Mittelfristig wirksame Eingriffe
  • Arzneimittel ohne Zusatznutzen sollen direkt ins Festbetragssystem überführt werden.
  • Bei Arzneimitteln mit Zusatznutzen vereinbart das Unternehmen mit dem GKV-Spitzenverband innerhalb eines Jahres nach Zulassung einen Rabatt auf den Abgabepreis mit Wirkung für alle Kassen.

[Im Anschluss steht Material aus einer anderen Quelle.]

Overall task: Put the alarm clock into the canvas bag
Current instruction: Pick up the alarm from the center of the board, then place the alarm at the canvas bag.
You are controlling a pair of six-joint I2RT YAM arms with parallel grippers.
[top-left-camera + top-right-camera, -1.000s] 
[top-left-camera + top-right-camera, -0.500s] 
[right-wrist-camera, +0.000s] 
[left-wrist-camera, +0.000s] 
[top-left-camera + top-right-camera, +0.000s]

Erfolgt keine Einigung, entscheidet eine zentrale Schiedsstelle.
  • Abweichend vom auf der Bundesebene geschlossenen Vertrag bzw. von der Entscheidung der Schiedsstelle können Kassen einzeln oder im Kassenverbund mit den Unternehmen "Mehrwert- und Versorgungsverträge" schließen.
  • Das Festbetragssystem bleibt erhalten, die Rabattverträge werden weiterentwickelt. Allerdings soll in Fällen, in denen für Versicherte ein rabattiertes Medikament vorgesehen ist, über eine Mehrkostenregelung die Abgabe eines nicht-rabattierten Arzneimittels ermöglicht werden.
  • Die Übertragung des Kartellverbots auf die gesetzlichen Krankenkassen sowie die Änderung des Rechtsweges. Künftig sollen die Zivilgerichte anstelle der Sozialgerichte zuständig sein.
  • Der Großhandelszuschuss wird neu geregelt und an die Struktur der Apothekenvergütung angeglichen. Künftig soll sich auch der Großhandelszuschlag aus einem Festzuschlag (0,60 Euro/Packung) und einem prozentualen Zuschlag (1,7 v. H. des Abgabepreises, max. 20,40 Euro) zusammensetzen. Dies entspricht weitgehend einer von GKV-Seite geäußerten Forderung, die das System voraussichtlich um rund 340 Millionen Euro entlasten wird und in etwa der Höhe der bisher den Apotheken gewährten sogenannten Rationalisierungsrabatten entspricht.

Die gesetzlichen Krankenkassen begrüßen im Grundsatz die vorgesehenen Maßnahmen, soweit sie das Ziel verfolgen, für neue Arzneimittel eine schnelle verpflichtende Nutzenbewertung zu etablieren und das Preismonopol der pharmazeutischen Hersteller bei neuen Arzneimitteln mittelfristig zu brechen. Mit den Maßnahmen wurde zumindest eine erste umfassende Erstattungsregelung für den Nicht-Festbetragsmarkt entwickelt. Allerdings muss einschränkend gesagt werden, dass die viel geforderte "vierte Hürde" für neu zugelassene Arzneimittel nicht eingeführt wurde. Die Notwendigkeit einer Preisfestsetzung mit Krankenkassen und/oder Behörden vor Herstellung der Verordnungsfähigkeit zu Lasten der GKV auf Basis einer Kosten-Nutzen-Bewertung besteht aus Sicht der Krankenkassen deshalb nach wie vor. Vor diesem Hintergrund stellt sich auch die Frage, ob es der Bundesregierung gelingen wird, mit dem vorgeschlagenen Maßnahmenkatalog das Einsparvolumen von zwei Milliarden Euro tatsächlich zu erreichen.

Als äußerst problematisch ist die Mehrkostenregelung bei Rabattverträgen zu sehen. Für Arzneimittel, die einer Rabattregelung unterliegen, kann der Patient für ein alternatives Präparat die Kostenerstattung wählen. Es liegt auf der Hand, dass dadurch das gut funktionierende Instrument der Rabattverträge unterlaufen wird.

Ärgerlich sind auch die Regelungen zur Erweiterung der Anwendbarkeit des Kartellrechts sowie zur vorgesehenen Änderung des Rechtsweges. Die Rechtswegzuweisung zu Zivilgerichten bei Wettbewerbsstreitigkeiten, aber auch die Ausweitung des Kartellrechts auf die gesetzlichen Krankenkassen würden einzelvertragliche Regelungen der Krankenkassen deutlich erschweren und im Zweifel sogar ganz verhindern.

Von dieser Regelung sollte daher dringend wieder Abstand genommen werden.

Fazit:

Das Arzneimittelsparpaket ist auf jeden Fall ein mutiger und wichtiger Versuch zur Eindämmung der Arzneimittelkosten. In diesem Leistungsbereich hat die Bundesregierung ihre Hausaufgaben gemacht, auch wenn es noch mehr Sparpotenzial gibt. Im Gesamtkontext betrachtet - wir stehen immerhin vor einem elf Milliarden Euro-Defizit in 2011 – bedarf es weiterer Sparmaßnahmen vor allem bei Ärzten und Krankenhäusern. Die Bundesregierung sollte nun den Mut aufbringen, sämtliche Leistungsbereiche der GKV sorgfältig nach Sparpotenzial zu durchforsten. Tabus darf es dabei keine geben.


Quelle:

Ballast, Thomas (2010): Arzneimittelversorgung der Zukunft: Was wird anders? Was muss anders werden? In: forum für gesundheitspolitik. 16.Jahrgang. Ausgabe 1-2/ 2010. LetV-Verlag GmbH: Bonn.